Vision : lancement fin 2013 d’un nouvel essai de thérapie génique pour la neuropathie optique héréditaire de Leber, maladie qui se manifeste par une perte asymétrique brutale de la vision centrale, généralement entre 15 et 30 ans, et pour laquelle il n’existe aucun traitement efficace. Cet essai est mené par Généthon en collaboration avec l’Institut de la vision à Paris.

Cerveau : lancement fin 2013 d’un essai clinique de phase I/II de thérapie génique pour la maladie de Sanfilippo B, laquelle se traduit par une dégénérescence nerveuse irrémédiable.

L’objectif de cet essai mené par l’Institut Pasteur et soutenu financièrement par l’AFM-Téléthon est d’évaluer sur un an la tolérance et l’innocuité de cette thérapie innovante chez 4 enfants âgés de 18 mois à 4 ans révolus.

Hématologie : lancement d’un essai de thérapie génique pour une maladie génétique rare des globules rouges qui entraîne la défaillance progressive et sévère de la moelle osseuse (anémie de Fanconi). Le vecteur de thérapie génique sera produit à Généthon courant 2013.
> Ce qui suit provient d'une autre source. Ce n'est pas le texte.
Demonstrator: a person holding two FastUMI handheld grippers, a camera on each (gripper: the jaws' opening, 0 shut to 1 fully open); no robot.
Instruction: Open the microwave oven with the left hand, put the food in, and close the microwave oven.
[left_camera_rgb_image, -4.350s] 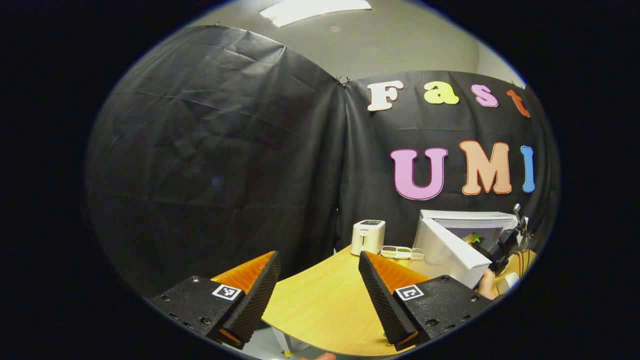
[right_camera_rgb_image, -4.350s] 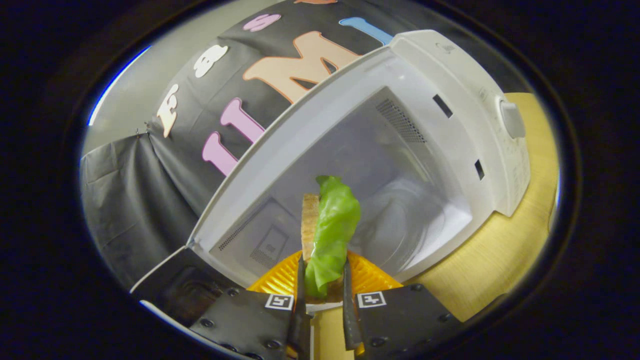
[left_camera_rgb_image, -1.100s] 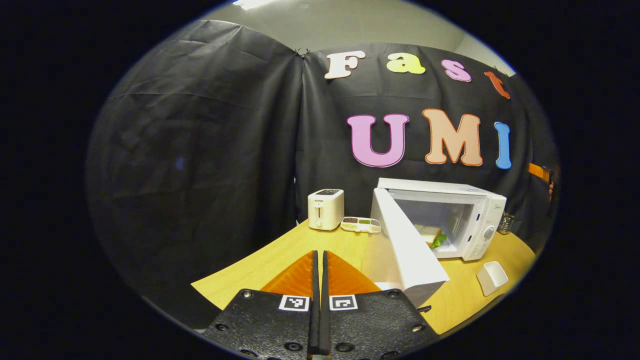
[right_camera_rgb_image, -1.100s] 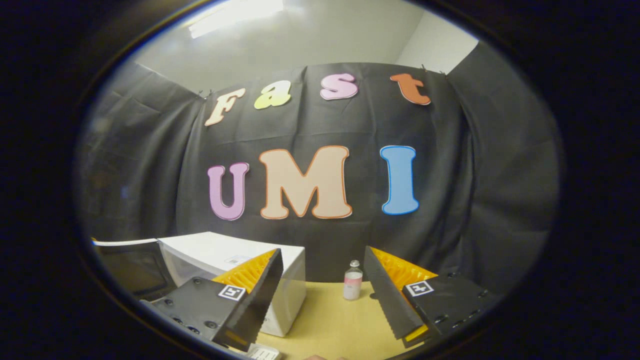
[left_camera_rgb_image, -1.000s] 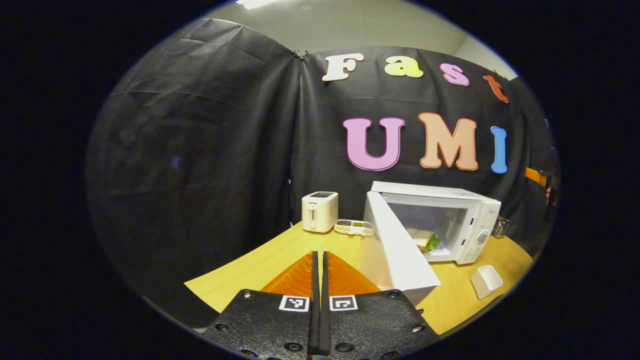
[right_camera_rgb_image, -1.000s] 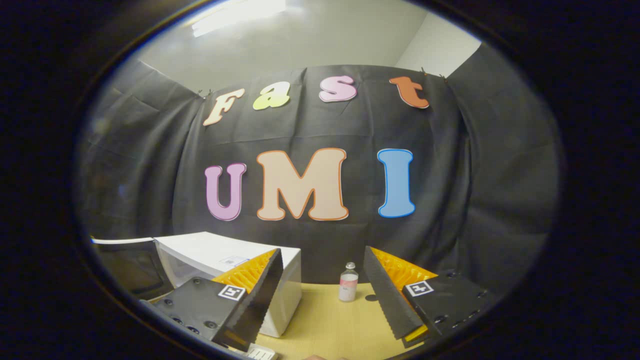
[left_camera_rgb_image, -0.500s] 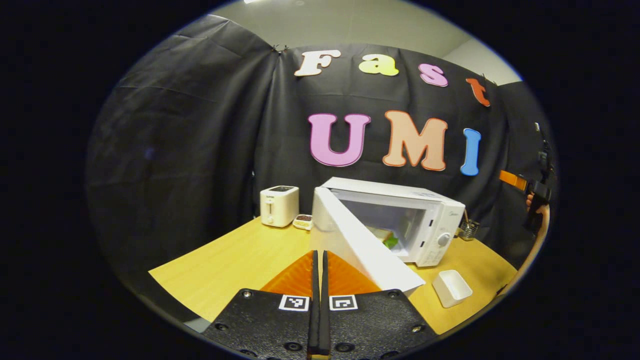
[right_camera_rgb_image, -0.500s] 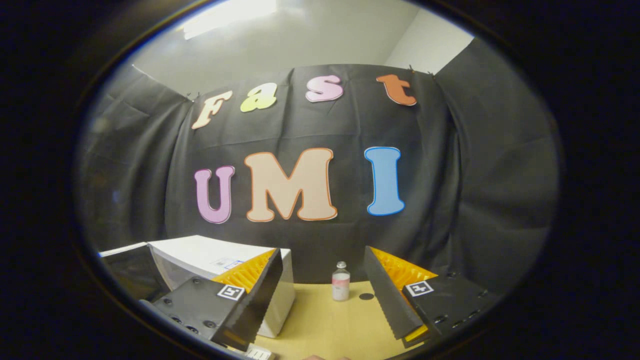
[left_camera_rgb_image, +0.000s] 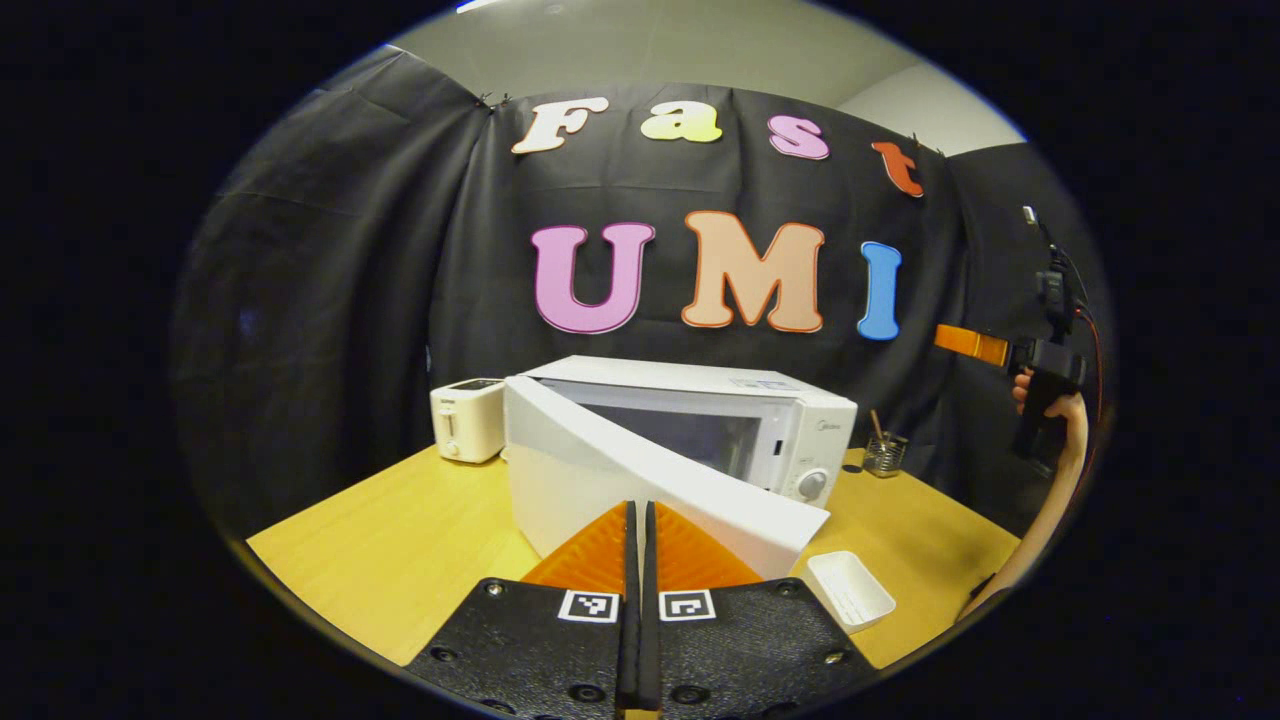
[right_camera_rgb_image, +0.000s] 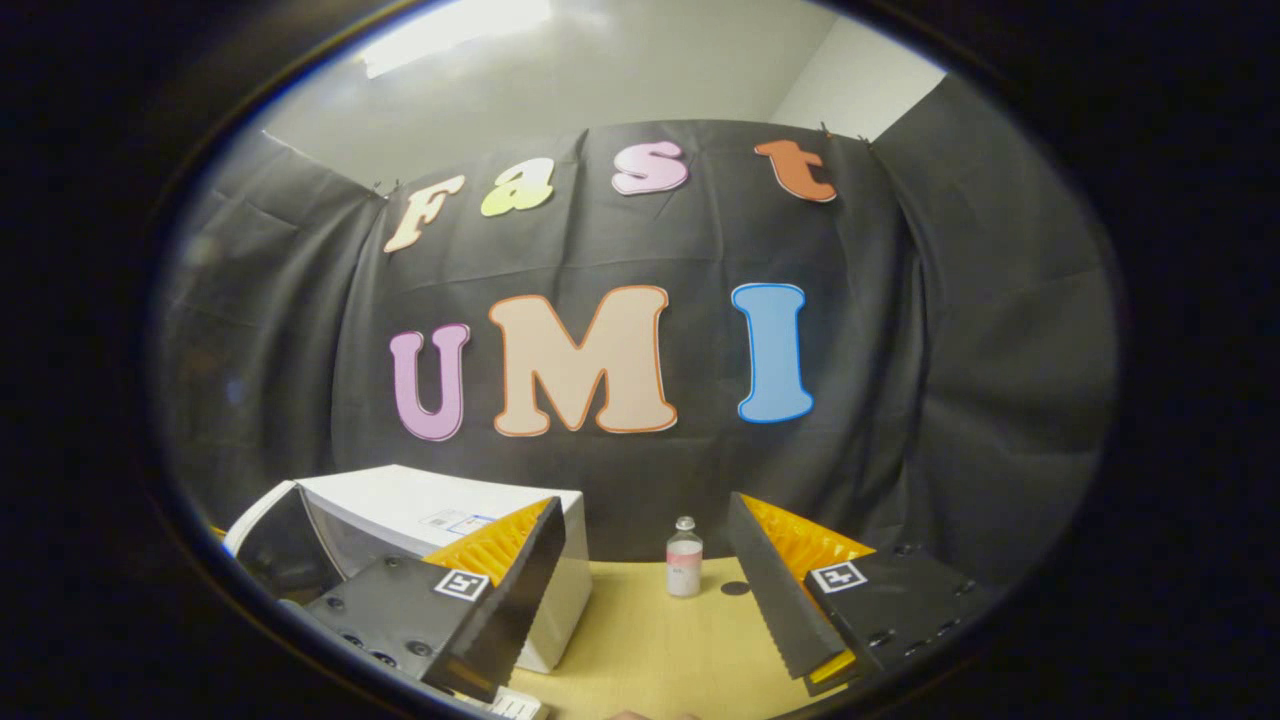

Dermatologie : démarrage en 2014 d’un essai de thérapie cellulaire pour traiter des ulcérations cutanées liées à la drépanocytose (maladie génétique du sang). Après avoir réussi à reconstituer, fin 2009, un épiderme à partir de cellules-souches embryonnaires, les travaux du laboratoire I-Stem se poursuivent pour proposer cette ressource illimitée de cellules comme alternative thérapeutique aux patients atteints de maladies rares de la peau mais aussi aux grands brûlés ou aux nombreuses personnes souffrant d’ulcères associés à différentes maladies (diabète…).